About this exercise: In the copy, keep every word of the data below and none of its pictures.

Records:
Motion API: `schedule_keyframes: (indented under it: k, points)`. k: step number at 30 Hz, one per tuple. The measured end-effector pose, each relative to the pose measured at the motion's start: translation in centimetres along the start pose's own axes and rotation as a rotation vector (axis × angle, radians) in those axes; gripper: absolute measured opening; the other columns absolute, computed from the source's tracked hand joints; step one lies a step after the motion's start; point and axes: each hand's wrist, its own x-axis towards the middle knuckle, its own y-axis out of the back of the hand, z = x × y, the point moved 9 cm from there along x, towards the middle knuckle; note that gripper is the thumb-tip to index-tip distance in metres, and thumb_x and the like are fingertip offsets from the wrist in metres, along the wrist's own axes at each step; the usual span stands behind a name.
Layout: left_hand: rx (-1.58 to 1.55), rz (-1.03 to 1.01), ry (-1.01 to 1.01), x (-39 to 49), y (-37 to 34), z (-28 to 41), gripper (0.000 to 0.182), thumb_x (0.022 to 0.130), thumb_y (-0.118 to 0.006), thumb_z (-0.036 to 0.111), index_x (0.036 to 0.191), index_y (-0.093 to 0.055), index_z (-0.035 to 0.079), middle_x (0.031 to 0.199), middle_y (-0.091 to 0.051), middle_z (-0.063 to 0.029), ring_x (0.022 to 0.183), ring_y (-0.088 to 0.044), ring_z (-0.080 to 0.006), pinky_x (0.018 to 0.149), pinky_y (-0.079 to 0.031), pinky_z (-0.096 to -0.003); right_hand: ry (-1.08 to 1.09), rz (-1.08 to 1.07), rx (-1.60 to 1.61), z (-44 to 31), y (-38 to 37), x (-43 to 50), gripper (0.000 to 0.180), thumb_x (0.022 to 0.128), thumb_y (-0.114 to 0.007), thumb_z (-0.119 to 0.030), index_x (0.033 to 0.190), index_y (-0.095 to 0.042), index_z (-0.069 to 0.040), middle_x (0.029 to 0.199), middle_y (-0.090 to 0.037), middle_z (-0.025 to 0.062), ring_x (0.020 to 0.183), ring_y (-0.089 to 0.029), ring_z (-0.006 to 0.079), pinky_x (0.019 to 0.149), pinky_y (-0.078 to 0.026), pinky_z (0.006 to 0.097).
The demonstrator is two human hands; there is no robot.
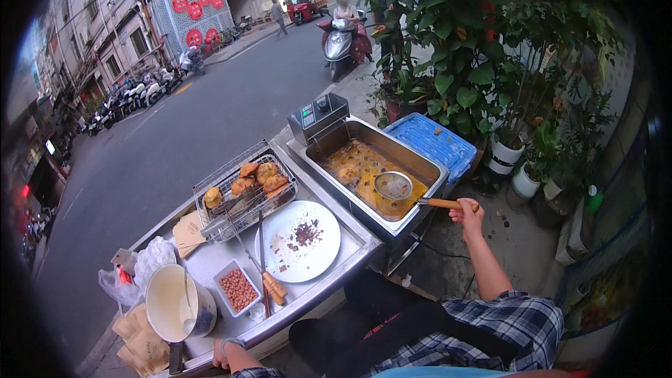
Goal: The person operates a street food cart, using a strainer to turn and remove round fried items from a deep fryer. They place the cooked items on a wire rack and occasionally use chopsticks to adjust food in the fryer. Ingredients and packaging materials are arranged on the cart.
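My right hand grips the wooden handle of a round mesh skimmer. Its bowl is over the oil in a rectangular steel deep fryer; whether it dips in is unclear. A pale golden fritter floats among dark bits in the bubbling oil. At the steel table's front edge, my left hand is beside the handle of a batter pot, its fingers partly hidden. A ladle stands in that pot. Several browned fritters lie in a wire rack left of the fryer.
A white plate holds dark crumbs. Near it are wooden-handled tools, chopsticks and a tub of peanuts. Paper bags and plastic bags lie left. Beyond are a blue lid, potted plants and a scooter rider.
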Motion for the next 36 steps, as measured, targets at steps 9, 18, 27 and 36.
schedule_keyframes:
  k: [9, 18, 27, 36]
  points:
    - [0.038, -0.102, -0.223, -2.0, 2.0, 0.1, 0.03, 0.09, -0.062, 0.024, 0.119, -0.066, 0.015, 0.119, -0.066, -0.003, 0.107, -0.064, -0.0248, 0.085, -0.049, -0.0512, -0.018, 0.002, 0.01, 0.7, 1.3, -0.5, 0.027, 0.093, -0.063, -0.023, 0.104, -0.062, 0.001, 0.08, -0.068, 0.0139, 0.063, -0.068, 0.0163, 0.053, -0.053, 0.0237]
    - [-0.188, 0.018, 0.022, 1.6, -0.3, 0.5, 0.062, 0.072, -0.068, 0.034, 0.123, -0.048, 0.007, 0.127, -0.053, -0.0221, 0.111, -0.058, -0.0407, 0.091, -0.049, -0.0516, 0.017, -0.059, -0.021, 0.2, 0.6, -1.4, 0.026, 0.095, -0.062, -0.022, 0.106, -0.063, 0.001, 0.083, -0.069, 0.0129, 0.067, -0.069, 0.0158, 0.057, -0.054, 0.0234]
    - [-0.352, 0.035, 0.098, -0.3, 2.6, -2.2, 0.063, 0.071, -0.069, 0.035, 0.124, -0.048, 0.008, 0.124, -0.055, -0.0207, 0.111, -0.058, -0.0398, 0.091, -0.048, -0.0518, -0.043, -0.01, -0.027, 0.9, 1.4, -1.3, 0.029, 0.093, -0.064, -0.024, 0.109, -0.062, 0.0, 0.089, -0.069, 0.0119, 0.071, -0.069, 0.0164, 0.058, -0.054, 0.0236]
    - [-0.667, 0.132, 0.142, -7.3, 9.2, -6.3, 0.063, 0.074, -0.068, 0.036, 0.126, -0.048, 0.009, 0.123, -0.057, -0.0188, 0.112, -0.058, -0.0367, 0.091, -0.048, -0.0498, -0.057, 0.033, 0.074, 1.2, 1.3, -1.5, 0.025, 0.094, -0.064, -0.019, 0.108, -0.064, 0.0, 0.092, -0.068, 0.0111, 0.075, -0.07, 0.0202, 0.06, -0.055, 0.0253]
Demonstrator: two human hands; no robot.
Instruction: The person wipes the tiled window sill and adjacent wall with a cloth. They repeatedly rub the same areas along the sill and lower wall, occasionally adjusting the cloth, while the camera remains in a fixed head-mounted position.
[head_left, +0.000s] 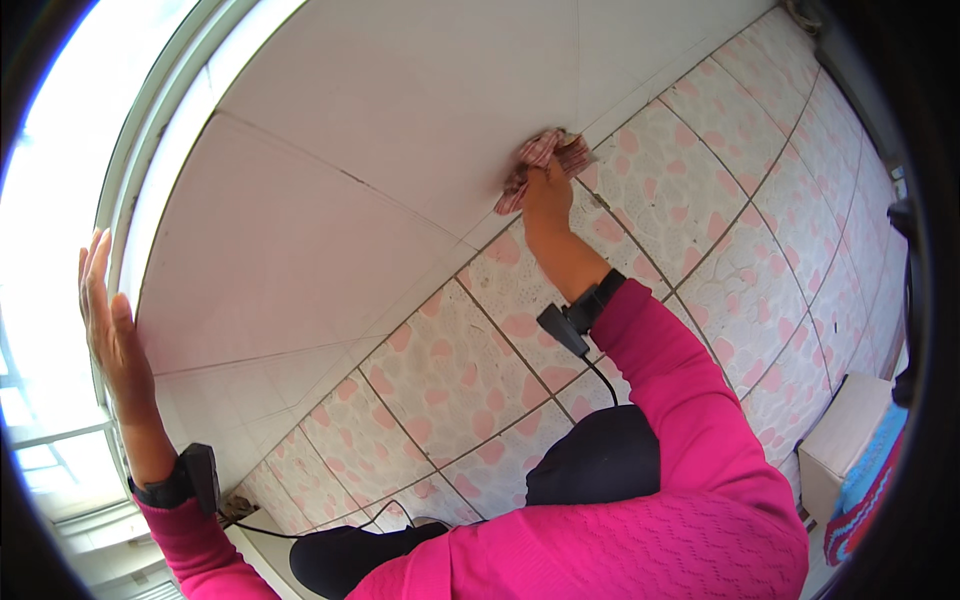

Answer box:
Motion API: `schedule_keyframes: (indented under it: k, points)`. k: step number at 30 Hz, one per tuple. The measured end-effector pose, each relative to the pose measured at the motion's start: translation in centimetres along the start pose's own axes and rotation as a rotation vector (axis × angle, radians) in those axes; gripper: absolute measured opening; the other columns absolute, computed from the source's tracked hand joints; step one lies a step after the motion's start; point and axes: each hand's wrist, its own x-axis towards the middle knuckle, its own y-axis out of the back of the hand, z = x × y, the point moved 9 cm from there along x, towards the middle knuckle; note that gripper is the thumb-tip to index-tip distance in metres, and thumb_x and the like are fingertip offsets from the wrist in metres, along the wrist's own axes at each step; the usual span stands behind a name.
Layout: left_hand: rx (-1.58 to 1.55), rz (-1.03 to 1.01), ry (-1.01 to 1.01), x (-39 to 49), y (-37 to 34), z (-28 to 41), gripper (0.000 to 0.182), thumb_x (0.022 to 0.130), thumb_y (-0.118 to 0.006), thumb_z (-0.036 to 0.111), index_x (0.036 to 0.191), index_y (-0.093 to 0.055), index_z (-0.035 to 0.079), middle_x (0.031 to 0.199), middle_y (-0.091 to 0.051), middle_z (-0.063 to 0.029), ring_x (0.022 to 0.183), ring_y (-0.088 to 0.044), ring_z (-0.080 to 0.006), pinky_x (0.018 to 0.149), pinky_y (-0.079 to 0.031), pinky_z (-0.096 to -0.003); right_hand: ry (-1.08 to 1.09), rz (-1.08 to 1.07), rx (-1.60 to 1.61), z (-44 to 31), y (-38 to 37), x (-43 to 50), gripper (0.000 to 0.180), thumb_x (0.022 to 0.128), thumb_y (-0.114 to 0.007), thumb_z (-0.119 to 0.030), index_x (0.033 to 0.190), index_y (-0.095 to 0.042), index_z (-0.069 to 0.040), middle_x (0.029 to 0.199), middle_y (-0.090 to 0.037), middle_z (-0.025 to 0.062), ring_x (0.020 to 0.183), ring_y (-0.089 to 0.029), ring_z (-0.006 to 0.079), pinky_x (0.019 to 0.149), pinky_y (-0.078 to 0.026), pinky_z (0.006 to 0.097).
The demonstrator is two human hands; there is no robot.
Goal: The person operates a street food cart, using a strainer to turn and remove round fried items from a deep fryer. They place the cooked items on a wire rack and occasionally use chopsticks to adjust food in the fryer. Ingredients and packaging materials are arranged on the cart.
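My right hand grips the wooden handle of a round mesh skimmer. Its bowl is over the oil in a rectangular steel deep fryer; whether it dips in is unclear. A pale golden fritter floats among dark bits in the bubbling oil. At the steel table's front edge, my left hand is beside the handle of a batter pot, its fingers partly hidden. A ladle stands in that pot. Several browned fritters lie in a wire rack left of the fryer.
A white plate holds dark crumbs. Near it are wooden-handled tools, chopsticks and a tub of peanuts. Paper bags and plastic bags lie left. Beyond are a blue lid, potted plants and a scooter rider.
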Motion for the next 36 steps, as measured, targets at steps 9, 18, 27 and 36.
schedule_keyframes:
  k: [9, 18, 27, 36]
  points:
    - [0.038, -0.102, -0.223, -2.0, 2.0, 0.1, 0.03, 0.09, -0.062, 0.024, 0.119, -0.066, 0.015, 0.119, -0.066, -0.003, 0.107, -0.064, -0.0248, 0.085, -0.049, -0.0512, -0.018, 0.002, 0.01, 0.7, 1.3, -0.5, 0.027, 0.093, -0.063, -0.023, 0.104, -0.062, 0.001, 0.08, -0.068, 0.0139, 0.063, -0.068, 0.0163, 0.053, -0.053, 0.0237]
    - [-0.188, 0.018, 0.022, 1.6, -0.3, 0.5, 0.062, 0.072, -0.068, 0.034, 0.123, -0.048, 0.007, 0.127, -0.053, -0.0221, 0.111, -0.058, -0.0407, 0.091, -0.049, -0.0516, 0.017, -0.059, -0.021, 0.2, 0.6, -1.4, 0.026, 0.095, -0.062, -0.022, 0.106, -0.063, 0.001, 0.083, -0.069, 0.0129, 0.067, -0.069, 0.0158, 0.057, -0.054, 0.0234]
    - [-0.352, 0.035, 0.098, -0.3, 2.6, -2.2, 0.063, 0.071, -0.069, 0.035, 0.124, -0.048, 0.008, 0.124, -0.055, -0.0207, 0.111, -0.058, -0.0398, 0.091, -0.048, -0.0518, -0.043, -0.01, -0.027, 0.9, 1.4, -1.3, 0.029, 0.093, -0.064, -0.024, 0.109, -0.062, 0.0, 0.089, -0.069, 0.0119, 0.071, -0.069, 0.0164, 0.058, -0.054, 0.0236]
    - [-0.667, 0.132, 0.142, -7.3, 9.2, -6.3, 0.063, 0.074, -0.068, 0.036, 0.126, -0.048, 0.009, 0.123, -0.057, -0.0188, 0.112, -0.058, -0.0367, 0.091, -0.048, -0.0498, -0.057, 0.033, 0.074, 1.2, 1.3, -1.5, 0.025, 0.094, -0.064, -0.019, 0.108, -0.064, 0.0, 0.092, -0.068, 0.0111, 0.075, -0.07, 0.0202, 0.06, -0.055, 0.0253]
Demonstrator: two human hands; no robot.
Instruction: The person wipes the tiled window sill and adjacent wall with a cloth. They repeatedly rub the same areas along the sill and lower wall, occasionally adjusting the cloth, while the camera remains in a fixed head-mounted position.
[head_left, +0.000s] 

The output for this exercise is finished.